Apesar de soar um pouco démodé, o Dia Internacional da Mulher ainda ressoa como um aviso lúgubre de que todos os avanços sociais conquistados até aqui são apenas vagas promessas de se tornarem realidade. Enquanto nos ocupamos com a próxima batalha pelo reconhecimento legal dos direitos de grupos como LBGT, minorias étnicas e religiosas, pessoas com deficiência física ou mental, imigrantes, idosos, transgêneros, gagos e até bactérias, percebe-se que a mãe de todas as lutas por igualdade social ainda nem foi vencida.
Se observamos do ponto de vista histórico, a relegação da mulher a um plano social secundário poderia ter sido culpa dos gregos clássicos. Para aqueles, a mulher só servia para a reprodução e isso devia ser o equivalente a tomar uma injeção dolorosa porque na sociedade grega os héteros eram uma das minorias. Mas o momento pivotal na história, em que a mulher é deslocada para o segundo plano se deu na idade média. Alguém tinha que levar a culpa pela derrocada do império romano e pelas pestes que assolavam a Europa e nesse contexto, a igreja católica, que era o poder dominante, lhe atribuiu o pecado. eliminou-a de seus quadros e diminuiu sua relevância nos textos sagrados, através de uma série de concílios que determinaram a Bíblia canônica que conhecemos hoje. Por estar em uma posição superior àquela dos apóstolos, difamaram a imagem de Maria Madalena, dizendo esta ser prostituta apesar de nenhuma passagem dos evangelhos corroborar isso e trataram de mandar Joana D’arc, última liderança feminina, para a fogueira. Vendo isso, os muçulmanos que bebiam das fontes judaico-cristãs fizeram o mesmo em seu Alcorão e assim se convencionou que o papel da mulher na sociedade é secundário e pronto, até os dias de hoje.
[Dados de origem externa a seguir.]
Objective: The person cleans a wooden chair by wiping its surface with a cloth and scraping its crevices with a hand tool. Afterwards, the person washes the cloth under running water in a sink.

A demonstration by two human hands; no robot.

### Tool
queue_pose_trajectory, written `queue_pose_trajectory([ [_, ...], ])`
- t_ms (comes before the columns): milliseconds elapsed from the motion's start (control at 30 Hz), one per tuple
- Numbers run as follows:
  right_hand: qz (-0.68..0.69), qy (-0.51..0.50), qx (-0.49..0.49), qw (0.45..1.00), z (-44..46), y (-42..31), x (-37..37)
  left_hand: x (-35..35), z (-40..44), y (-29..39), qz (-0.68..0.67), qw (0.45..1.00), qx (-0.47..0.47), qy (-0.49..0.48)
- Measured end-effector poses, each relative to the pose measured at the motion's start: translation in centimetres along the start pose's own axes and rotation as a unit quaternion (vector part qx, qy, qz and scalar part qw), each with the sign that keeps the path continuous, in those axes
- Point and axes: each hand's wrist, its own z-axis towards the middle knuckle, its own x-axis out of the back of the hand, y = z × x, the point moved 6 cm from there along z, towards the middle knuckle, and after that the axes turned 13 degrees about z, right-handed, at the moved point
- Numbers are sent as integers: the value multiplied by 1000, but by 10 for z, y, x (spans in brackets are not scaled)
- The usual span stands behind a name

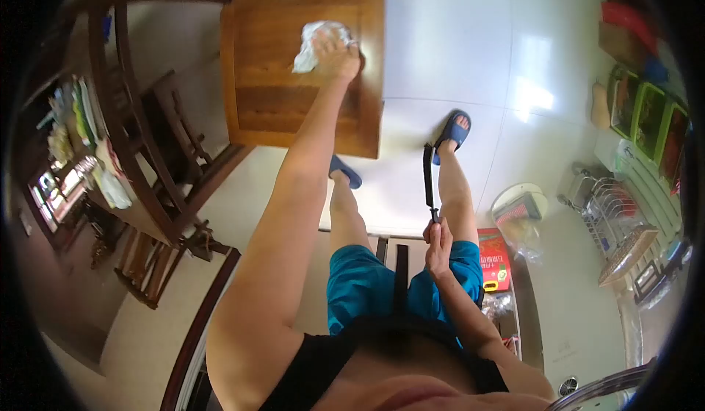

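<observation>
My left hand [336,55] presses a crumpled white cloth [307,55] onto a square brown wooden seat [272,51], near its far right part. The fingers lie over the cloth, and some of it is hidden under the palm. My right hand [438,246] is closed around the thin handle of a long, narrow black brush [429,176]. The brush points away from me, above my right lower leg and apart from the seat. Its bristles are too small to make out clearly.
Dark wooden furniture [132,117] stands along the left. At right are a wire dish rack [606,205], green-edged bins [650,117] and a round white container [518,202]. A red box [493,257] stands beside my right leg. Pale tiles [455,51] cover the floor.
</observation>
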Motion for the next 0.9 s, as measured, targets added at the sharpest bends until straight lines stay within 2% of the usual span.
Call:
queue_pose_trajectory([
  [33,17,12,-6,1000,4,-16,17,5,4,1,-30,998,35,-46],
  [100,50,51,-32,997,12,-39,59,-8,-1,5,-114,990,3,-84],
  [167,84,59,-20,994,31,-88,84,-12,-18,14,-127,980,-67,-138],
  [233,-22,53,2,998,53,-122,112,24,-43,21,-50,984,-14,-168],
  [333,-67,52,41,996,87,-178,118,76,-80,66,-167,973,-11,-160],
  [367,-75,43,50,995,100,-189,114,129,-93,101,-270,930,-125,-215],
  [400,-113,23,89,989,112,-204,100,112,-112,109,-266,936,-109,-205],
  [433,-192,-37,41,980,127,-198,88,151,-134,135,-390,875,-142,-251],
  [467,-202,-76,125,968,135,-209,66,154,-150,148,-510,808,-150,-255],
  [500,-276,-122,168,938,142,-223,38,150,-160,152,-526,790,-77,-305],
  [533,-299,-173,233,909,150,-221,13,175,-160,162,-654,703,-31,-277],
  [567,-310,-243,248,885,154,-239,-18,199,-155,163,-762,599,12,-244],
  [600,-322,-321,224,862,165,-236,-43,184,-150,147,-797,552,106,-221],
  [633,-326,-385,274,819,177,-228,-65,156,-149,131,-821,498,198,-197],
  [667,-341,-432,247,798,197,-217,-85,134,-144,110,-852,441,263,-106],
  [700,-354,-477,220,773,219,-210,-108,119,-144,84,-830,413,360,-108],
  [733,-394,-470,224,757,238,-218,-133,85,-146,55,-872,371,306,-88],
  [767,-431,-469,218,740,248,-219,-161,100,-150,33,-824,388,411,-44],
  [800,-458,-507,198,703,262,-203,-192,118,-150,7,-742,506,436,-52],
  [833,-484,-541,182,663,273,-182,-219,129,-148,-11,-703,553,440,-75],
  [867,-487,-560,257,619,275,-155,-238,123,-148,-26,-727,501,465,-68],
  [900,-488,-571,333,569,284,-129,-258,118,-150,-43,-635,550,535,-86],
])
Até as feministas de carteirinha reconhecem que grandes conquistas durante o século XX, como o direito ao voto, inserção no mercado de trabalho e outros direitos que nem deveriam ser questionados foram meros atos de condescendência e prova disso é que o sucesso de grandes mulheres como Marie Curie, Amélia Earhart, Jane Adams e outras é sempre minimizado e rotulados como “inspiradoras histórias de superação”. No Brasil, demos um passo gigantesco ao colocar a primeira mulher na presidência da república para logo depois destituí-la do poder sem haver cometido nenhum crime.
Enquanto nos debruçávamos sobre alguma nova causa que merecesse atenção, o movimento #metoo despontou como um aviso de que tudo o que se for abraçar para lutar, no que concerne ao reconhecimento de direitos de qualquer minoria, será em vão se a mãe de todas as batalhas não for concluída. Ficou evidente, através dos relatos de quem sofreu assédio, que tudo o que se conquistou com relação a igualdade das mulheres foi aparente. Elas ainda são meros objetos de consumo, descartáveis, irrelevantes, só ganham importância quando lhes é atribuída e isso porque quem está no poder e dita as regras ainda é um homem branco, sexagenário, misógino, prepotente, vaidoso, preconceituoso. Basta olhar em volta, ele está no topo de todas as estruturas de poder. Na direção dos estúdios de Hollywood, no comando das multinacionais, nos exércitos, nos altos patamares religiosos e na política então, nem se fala. Todo o ministério de Temer, o vampiro, e aliados de Trump, o sem noção, se enquadra nesse perfil, a maioria dos Congressos americano e brasileiro também. Em suma, nenhuma agenda progressista irá a frente enquanto essa estrutura de poder não for alterada.
Portanto, por essas razões, o Dia Internacional da Mulher não é uma data para ser comemorada, nem o Dia da Consciência Negra, do Índio, do Orgulho Gay. A efeméride no calendário é a mera determinação por parte do sexagenário branco que está no poder de que esta minoria ainda é sim, uma minoria, e que deve continuar sendo, para que o preconceito continue valendo e tanto é que a data está aí, para nos lembrar disso. Somente no dia em que essas datas comemorativas não mais existirem é que estaremos todos em pé de igualdade e não mais haverá necessidade de condescendência ou de reparação. A vitória nem sempre é uma conquista, mas uma constatação.